Problem requirements:
Locate the word "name" in the data below, then copy every line that holds it.

Working data:
=-=-=-=-=

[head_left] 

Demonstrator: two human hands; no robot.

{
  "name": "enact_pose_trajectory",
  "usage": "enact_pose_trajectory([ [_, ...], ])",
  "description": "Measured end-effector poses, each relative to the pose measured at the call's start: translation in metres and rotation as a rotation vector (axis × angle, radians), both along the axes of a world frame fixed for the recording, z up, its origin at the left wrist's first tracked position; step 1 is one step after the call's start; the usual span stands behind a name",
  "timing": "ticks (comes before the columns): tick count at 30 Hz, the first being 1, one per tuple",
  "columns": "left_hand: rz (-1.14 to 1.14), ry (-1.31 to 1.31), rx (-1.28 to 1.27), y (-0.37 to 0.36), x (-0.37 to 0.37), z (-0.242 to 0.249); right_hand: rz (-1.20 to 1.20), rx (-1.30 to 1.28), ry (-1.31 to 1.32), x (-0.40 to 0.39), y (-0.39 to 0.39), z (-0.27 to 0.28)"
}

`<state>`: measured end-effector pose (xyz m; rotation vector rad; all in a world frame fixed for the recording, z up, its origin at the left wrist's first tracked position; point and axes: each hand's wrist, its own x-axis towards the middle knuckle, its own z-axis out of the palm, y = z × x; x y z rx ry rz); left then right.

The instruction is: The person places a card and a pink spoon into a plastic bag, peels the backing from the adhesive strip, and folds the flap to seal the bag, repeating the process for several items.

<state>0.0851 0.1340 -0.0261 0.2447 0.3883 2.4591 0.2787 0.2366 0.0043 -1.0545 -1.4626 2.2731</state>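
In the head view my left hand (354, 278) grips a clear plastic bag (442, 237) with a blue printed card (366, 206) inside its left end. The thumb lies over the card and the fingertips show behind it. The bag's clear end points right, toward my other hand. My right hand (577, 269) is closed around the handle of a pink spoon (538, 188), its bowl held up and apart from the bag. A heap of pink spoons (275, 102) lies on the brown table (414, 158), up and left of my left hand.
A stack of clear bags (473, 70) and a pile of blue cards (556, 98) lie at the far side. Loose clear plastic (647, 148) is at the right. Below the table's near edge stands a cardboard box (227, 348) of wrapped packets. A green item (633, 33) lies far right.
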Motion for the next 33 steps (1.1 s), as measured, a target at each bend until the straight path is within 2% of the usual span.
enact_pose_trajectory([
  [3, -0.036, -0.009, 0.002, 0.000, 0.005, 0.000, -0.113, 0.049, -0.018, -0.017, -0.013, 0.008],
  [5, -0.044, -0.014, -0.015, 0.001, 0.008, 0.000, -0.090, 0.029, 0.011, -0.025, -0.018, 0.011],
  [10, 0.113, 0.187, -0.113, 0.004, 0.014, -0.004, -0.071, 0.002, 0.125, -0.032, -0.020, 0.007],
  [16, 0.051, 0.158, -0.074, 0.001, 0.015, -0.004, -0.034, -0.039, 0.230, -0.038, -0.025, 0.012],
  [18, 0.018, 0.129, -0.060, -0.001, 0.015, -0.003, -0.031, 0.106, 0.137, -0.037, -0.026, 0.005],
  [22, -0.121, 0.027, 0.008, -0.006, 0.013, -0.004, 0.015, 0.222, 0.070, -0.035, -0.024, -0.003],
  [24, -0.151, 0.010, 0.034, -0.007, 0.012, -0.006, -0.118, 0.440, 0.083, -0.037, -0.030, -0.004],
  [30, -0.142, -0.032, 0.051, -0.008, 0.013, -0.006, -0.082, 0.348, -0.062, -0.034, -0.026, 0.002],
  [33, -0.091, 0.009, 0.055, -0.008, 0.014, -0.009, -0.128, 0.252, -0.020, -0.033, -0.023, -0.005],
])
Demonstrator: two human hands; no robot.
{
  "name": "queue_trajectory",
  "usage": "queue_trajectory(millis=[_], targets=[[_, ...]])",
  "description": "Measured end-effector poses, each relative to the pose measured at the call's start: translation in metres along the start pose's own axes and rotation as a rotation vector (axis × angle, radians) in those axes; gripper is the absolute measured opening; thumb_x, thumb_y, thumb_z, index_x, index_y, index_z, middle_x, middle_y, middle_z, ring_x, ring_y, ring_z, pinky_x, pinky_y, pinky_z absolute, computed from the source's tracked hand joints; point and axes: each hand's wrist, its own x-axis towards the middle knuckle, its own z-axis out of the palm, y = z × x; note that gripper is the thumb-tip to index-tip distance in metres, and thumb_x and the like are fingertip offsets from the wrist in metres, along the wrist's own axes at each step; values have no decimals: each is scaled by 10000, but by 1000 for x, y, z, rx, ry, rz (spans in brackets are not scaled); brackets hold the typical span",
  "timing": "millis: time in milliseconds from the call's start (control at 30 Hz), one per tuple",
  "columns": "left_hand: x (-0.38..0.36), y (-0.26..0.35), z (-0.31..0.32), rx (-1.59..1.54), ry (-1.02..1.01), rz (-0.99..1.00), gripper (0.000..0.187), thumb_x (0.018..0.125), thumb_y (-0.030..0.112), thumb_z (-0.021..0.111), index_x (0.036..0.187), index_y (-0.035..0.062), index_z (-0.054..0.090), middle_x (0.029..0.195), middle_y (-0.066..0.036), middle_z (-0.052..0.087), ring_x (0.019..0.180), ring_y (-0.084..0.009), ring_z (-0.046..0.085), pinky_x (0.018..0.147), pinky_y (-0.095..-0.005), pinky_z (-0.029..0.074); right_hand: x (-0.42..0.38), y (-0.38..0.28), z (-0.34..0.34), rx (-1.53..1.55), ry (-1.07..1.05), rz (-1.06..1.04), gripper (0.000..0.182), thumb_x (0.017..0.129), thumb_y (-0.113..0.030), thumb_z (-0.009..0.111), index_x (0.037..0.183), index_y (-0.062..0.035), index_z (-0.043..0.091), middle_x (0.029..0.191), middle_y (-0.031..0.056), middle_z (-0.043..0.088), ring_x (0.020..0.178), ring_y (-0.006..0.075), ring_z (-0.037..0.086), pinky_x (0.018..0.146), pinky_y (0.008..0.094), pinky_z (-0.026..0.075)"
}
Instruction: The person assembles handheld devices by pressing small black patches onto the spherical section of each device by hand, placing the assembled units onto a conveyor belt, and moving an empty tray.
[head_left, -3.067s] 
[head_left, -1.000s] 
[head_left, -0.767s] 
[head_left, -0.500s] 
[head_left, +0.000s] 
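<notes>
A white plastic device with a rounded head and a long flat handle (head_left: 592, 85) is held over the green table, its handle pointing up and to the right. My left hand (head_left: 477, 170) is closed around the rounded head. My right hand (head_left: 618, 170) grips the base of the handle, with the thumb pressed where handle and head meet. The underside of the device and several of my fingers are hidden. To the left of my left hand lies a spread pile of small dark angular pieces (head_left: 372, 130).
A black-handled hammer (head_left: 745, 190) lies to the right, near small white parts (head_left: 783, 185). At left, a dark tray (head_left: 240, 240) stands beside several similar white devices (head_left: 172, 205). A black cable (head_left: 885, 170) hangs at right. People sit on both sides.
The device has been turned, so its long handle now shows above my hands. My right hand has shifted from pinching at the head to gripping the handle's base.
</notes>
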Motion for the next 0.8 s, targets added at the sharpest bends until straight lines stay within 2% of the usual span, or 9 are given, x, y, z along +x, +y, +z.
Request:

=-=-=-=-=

Response to the task:
  "name": "enact_pose_trajectory",
  "description": "Measured end-effector poses, each relative to the pose measured at the call's start: translation in metres and rotation as a rotation vector (axis × angle, radians), both along the axes of a world frame fixed for the recording, z up, its origin at the left wrist's first tracked position; step 1 is one step after the call's start; the usual span stands behind a name",
  "name": "queue_trajectory",

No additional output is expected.